Open Source · Apache 2.0

Native arm64 bioinformatics
containers, no emulation.

The bioconda packages already work on arm64. The containers haven't caught up. aarchbio rebuilds BioContainers natively for Apple Silicon and AWS Graviton — signed, public, no account required.

500+
tools published native arm64, signed & public
~100%
of containers real pipelines pull are amd64-only
10.9×
faster native vs. emulated (seqkit, M4 Pro)

A gap, not a failing

aarchbio stands on the shoulders of bioconda, BioContainers, nf-core, and Seqera/Wave — an enormous, mostly-volunteer good. arm64 simply hasn't finished catching up.

The machines researchers use are increasingly arm64 — every Apple Silicon Mac, every AWS Graviton instance. But the ~10,000 BioContainers images are still essentially all linux/amd64.

On a Mac, Docker quietly emulates the amd64 image under QEMU — slower, occasionally subtly wrong, with no signal anything is off. On a vanilla Graviton instance there's no emulation layer, so the same image fails to start at all: exec format error.
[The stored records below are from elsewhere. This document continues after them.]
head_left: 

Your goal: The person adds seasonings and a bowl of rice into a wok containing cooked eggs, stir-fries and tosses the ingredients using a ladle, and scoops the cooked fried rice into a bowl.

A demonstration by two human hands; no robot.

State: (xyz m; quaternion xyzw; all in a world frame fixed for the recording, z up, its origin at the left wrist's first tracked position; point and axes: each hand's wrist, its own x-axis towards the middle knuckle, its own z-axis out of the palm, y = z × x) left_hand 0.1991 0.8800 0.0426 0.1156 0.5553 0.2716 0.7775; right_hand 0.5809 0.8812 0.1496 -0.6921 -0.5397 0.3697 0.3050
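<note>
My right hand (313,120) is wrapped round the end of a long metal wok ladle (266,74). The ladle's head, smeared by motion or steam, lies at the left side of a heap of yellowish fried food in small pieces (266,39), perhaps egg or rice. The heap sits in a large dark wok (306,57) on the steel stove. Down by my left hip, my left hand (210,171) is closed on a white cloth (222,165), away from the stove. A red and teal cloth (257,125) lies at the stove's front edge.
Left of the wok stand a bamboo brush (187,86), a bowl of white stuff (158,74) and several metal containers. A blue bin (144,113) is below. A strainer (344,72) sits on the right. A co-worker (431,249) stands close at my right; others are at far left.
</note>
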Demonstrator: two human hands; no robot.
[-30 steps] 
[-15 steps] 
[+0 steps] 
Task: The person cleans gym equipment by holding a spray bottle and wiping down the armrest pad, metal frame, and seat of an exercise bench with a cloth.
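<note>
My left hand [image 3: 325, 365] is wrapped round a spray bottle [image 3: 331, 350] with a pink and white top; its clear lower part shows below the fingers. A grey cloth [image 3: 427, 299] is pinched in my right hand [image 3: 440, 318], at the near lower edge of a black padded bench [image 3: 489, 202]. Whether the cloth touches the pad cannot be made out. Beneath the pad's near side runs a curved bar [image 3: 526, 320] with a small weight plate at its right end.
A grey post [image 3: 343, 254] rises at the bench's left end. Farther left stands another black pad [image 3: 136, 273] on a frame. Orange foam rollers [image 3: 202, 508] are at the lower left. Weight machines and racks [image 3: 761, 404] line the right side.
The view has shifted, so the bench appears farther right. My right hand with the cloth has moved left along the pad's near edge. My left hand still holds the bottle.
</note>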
We surveyed the gap rather than guessing. About a third of bioconda packages are noarch (Python/Java — architecture-neutral by nature) and another third ship native linux-aarch64 builds. Only ~8% are genuinely arm64-blocked. Yet across five popular nf-core pipelines, every container they pull is amd64-only — about a third of them Seqera Wave "mulled" images, a clever approach whose arm64 builds just aren't there yet. The packages are ready; the container publishing is what hasn't caught up. That's the one gap aarchbio fills — and ideally helps close upstream.
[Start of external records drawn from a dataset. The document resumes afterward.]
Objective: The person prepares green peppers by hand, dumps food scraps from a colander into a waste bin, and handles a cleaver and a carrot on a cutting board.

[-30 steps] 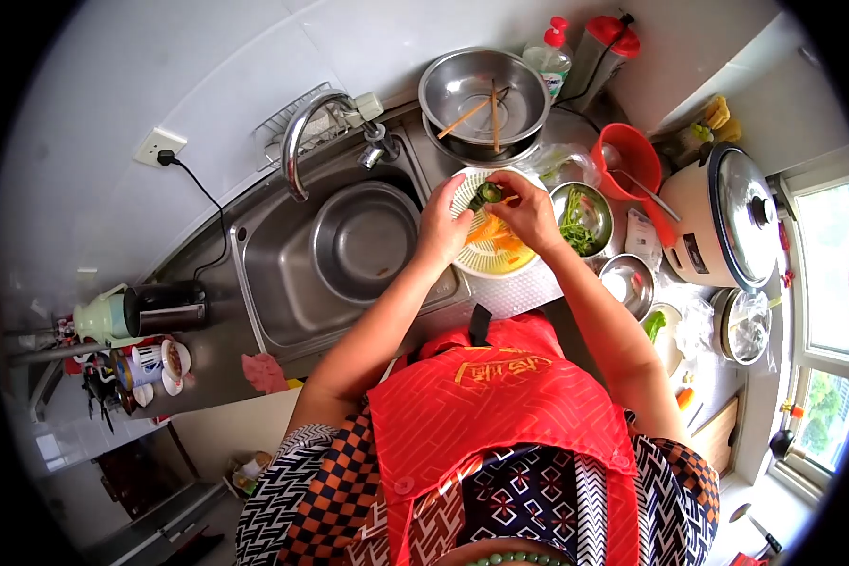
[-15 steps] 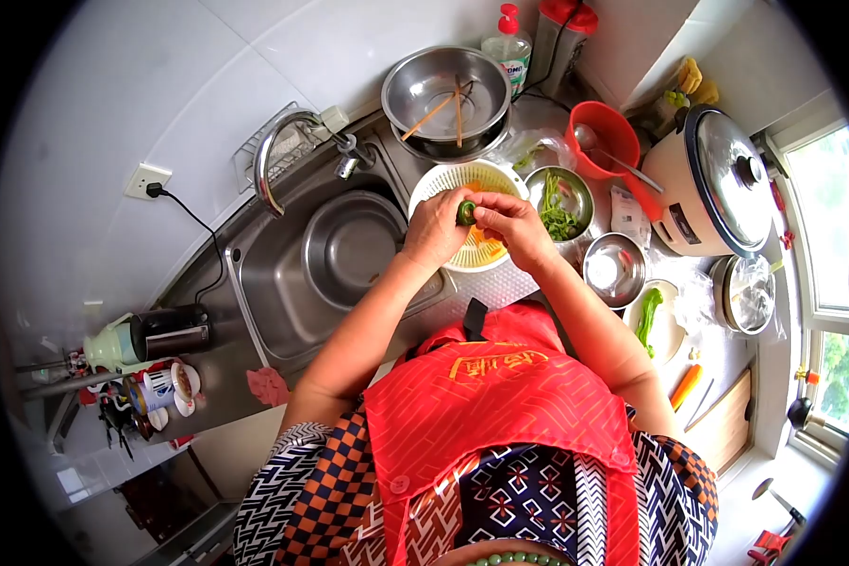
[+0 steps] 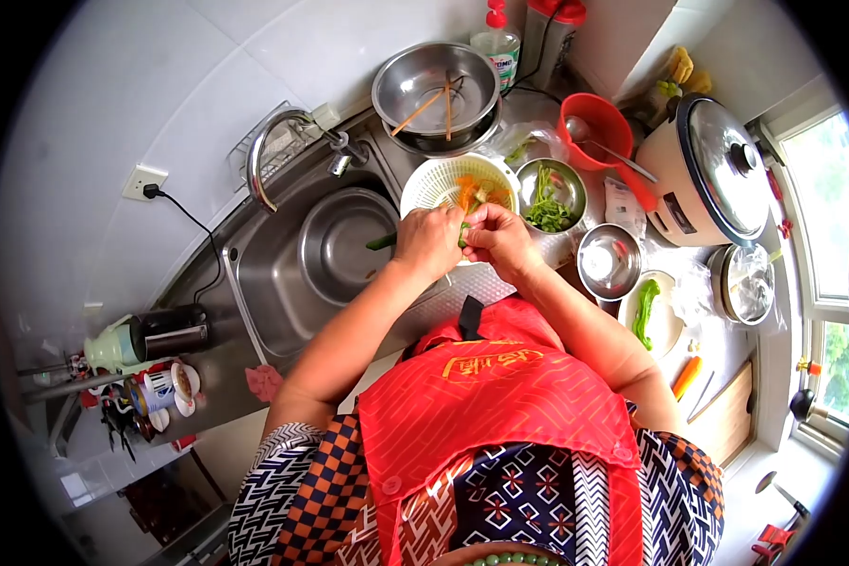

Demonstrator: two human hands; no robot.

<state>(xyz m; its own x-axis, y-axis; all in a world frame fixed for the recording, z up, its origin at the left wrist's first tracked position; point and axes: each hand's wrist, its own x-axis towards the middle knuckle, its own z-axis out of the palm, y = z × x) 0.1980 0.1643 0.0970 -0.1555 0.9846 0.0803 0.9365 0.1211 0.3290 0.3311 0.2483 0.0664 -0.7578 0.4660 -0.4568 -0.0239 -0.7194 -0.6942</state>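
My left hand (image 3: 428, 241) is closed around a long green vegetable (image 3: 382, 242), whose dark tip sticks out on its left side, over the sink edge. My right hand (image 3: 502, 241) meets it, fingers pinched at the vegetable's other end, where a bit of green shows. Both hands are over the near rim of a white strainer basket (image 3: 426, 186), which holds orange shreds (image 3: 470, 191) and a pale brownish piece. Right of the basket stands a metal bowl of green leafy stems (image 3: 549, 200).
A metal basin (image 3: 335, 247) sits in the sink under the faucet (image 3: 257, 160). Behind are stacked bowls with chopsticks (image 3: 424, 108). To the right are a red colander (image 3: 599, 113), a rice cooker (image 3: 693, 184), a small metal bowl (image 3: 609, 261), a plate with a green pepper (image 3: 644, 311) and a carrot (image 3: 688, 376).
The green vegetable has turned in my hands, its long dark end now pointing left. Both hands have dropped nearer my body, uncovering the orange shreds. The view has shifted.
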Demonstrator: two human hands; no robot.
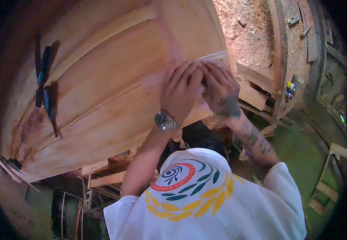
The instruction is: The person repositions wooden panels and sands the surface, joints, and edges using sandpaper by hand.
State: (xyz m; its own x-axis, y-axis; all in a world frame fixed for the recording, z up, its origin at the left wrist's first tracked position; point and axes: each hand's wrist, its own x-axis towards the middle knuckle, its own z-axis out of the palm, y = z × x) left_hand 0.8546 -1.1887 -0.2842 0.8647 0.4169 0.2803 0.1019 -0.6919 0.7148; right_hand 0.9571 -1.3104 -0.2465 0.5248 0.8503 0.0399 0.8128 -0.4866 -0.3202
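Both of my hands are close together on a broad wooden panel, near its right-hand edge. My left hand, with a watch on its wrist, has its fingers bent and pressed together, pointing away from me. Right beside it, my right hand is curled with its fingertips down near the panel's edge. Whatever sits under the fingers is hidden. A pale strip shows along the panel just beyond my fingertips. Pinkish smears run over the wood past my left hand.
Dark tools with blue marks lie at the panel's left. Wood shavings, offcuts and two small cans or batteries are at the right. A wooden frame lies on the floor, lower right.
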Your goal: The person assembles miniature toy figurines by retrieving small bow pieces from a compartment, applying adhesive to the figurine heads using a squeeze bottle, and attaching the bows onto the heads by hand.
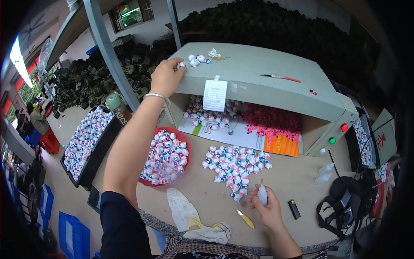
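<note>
My left hand [167, 77] reaches up to the top edge of the grey cabinet [258, 73]. Its fingers are closed on a small white figurine [181, 64], partly hidden by them. Several similar white figurines [195, 63] lie just to the right. Low over the table, my right hand [268, 208] is wrapped round a small white needle-tip bottle [262, 195], its thin tip pointing up. A spread of white, blue and pink figurines [233, 166] lies on the table beside that hand. Near it are a yellow craft knife [246, 219] and a small black object [294, 209].
A pink basin [188, 151] and a black crate [113, 129] hold more figurines on the left. Pink pieces [276, 123] fill part of the cabinet's opening. A cloth [181, 207], clear bottles [323, 178] and a black strapped bag [345, 194] lie about the table. A brush [280, 77] rests on the cabinet.
</note>
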`<state>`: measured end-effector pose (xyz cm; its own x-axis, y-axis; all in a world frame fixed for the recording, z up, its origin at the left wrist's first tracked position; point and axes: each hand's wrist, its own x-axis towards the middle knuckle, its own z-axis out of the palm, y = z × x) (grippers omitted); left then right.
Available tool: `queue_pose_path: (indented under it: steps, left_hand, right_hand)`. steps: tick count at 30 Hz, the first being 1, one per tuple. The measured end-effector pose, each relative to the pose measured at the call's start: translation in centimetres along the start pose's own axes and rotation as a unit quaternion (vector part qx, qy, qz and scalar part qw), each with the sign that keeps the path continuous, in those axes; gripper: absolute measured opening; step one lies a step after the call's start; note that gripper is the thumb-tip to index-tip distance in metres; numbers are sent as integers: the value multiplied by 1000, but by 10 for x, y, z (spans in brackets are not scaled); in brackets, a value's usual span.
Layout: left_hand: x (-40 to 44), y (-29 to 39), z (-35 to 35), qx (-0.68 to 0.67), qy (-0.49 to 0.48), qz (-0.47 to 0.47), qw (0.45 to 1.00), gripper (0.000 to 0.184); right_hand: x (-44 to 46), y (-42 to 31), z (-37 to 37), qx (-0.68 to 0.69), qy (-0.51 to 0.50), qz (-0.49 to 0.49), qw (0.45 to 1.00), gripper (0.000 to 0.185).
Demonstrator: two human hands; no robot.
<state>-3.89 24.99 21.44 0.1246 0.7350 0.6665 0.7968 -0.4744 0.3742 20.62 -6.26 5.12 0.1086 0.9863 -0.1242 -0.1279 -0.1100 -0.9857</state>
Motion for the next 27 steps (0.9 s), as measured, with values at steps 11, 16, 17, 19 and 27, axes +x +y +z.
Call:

Scope, deliberately narrow: aarchbio rebuilds bioinformatics tool containers (the BioContainers / bioconda layer) — nothing else. Distro base images (ubuntu), framework packages (tensorflow, via conda-forge), and vendor ML containers already handle arm64 and aren't ours to rebuild. When a tool can't be built, the cause usually lives in one of those layers — surfaced in GAPS.md and fixed upstream, where it belongs. We don't compile from source — that would make us a second bioconda and break the verifiable-build trust model.

How it works

A BioContainers image is essentially conda install <pkg> in a base container. Rebuilding for arm64 is the same recipe, native.

native build

No emulation, ever

Each architecture builds on its own native runner — arm64 on arm64, amd64 on amd64 — then merges into one manifest. We never emulate to publish images whose whole purpose is ending emulation.

multi-arch noarch

noarch served everywhere

Python/Java tools are architecture-neutral, so they're published as multi-arch manifests (amd64 + arm64). Docker picks the native one on any host — Mac or Graviton.

provenance

Signed, traceable

Every image is cosign keyless-signed in CI and logged to the Sigstore transparency log. Anyone can verify it was built by our public workflow, from a specific commit — no need to trust us.

mulled images

Fused tools, handled

Wave-style "mulled" images that fuse several tools into one container are rebuilt native too — the multi-package case is first-class, not an afterthought.

Use it

Point your pipeline's registry at aarchbio. The same config works on an Apple Silicon laptop and a Graviton server — Docker selects the arm64 image automatically.

// nextflow.config docker { registry = 'quay.io/aarchbio' }
# or pull directly — no login, no account docker pull quay.io/aarchbio/seqkit:2.11.0--h8865c2f_0

500+
tools published — native arm64, signed, public

Covering the large majority of the nf-core ecosystem. A representative sample:

bwa bowtie2 samtools bcftools minimap2 star salmon kallisto fastp fastqc multiqc kraken2 metaphlan bracken gatk4 picard bedtools spades flye prokka bakta busco diamond blast iqtree mafft seqkit deeptools … +470 more

Verify, don't trust

The whole point is that you don't have to take our word for it.

# confirm the image was built by aarchbio's CI, from source, logged publicly cosign verify quay.io/aarchbio/metaphlan:4.1.1--pyhdfd78af_0 \ --certificate-identity-regexp 'github.com/playgroundlogic/aarchbio' \ --certificate-oidc-issuer https://token.actions.githubusercontent.com

Images are built by a public GitHub Actions workflow, keyless-signed with Sigstore, and recorded in the Rekor transparency log. The signature attests which workflow, which repo, which commit produced the image. The build is reproducible — re-run it yourself and get the same result. Trust the process, not the publisher.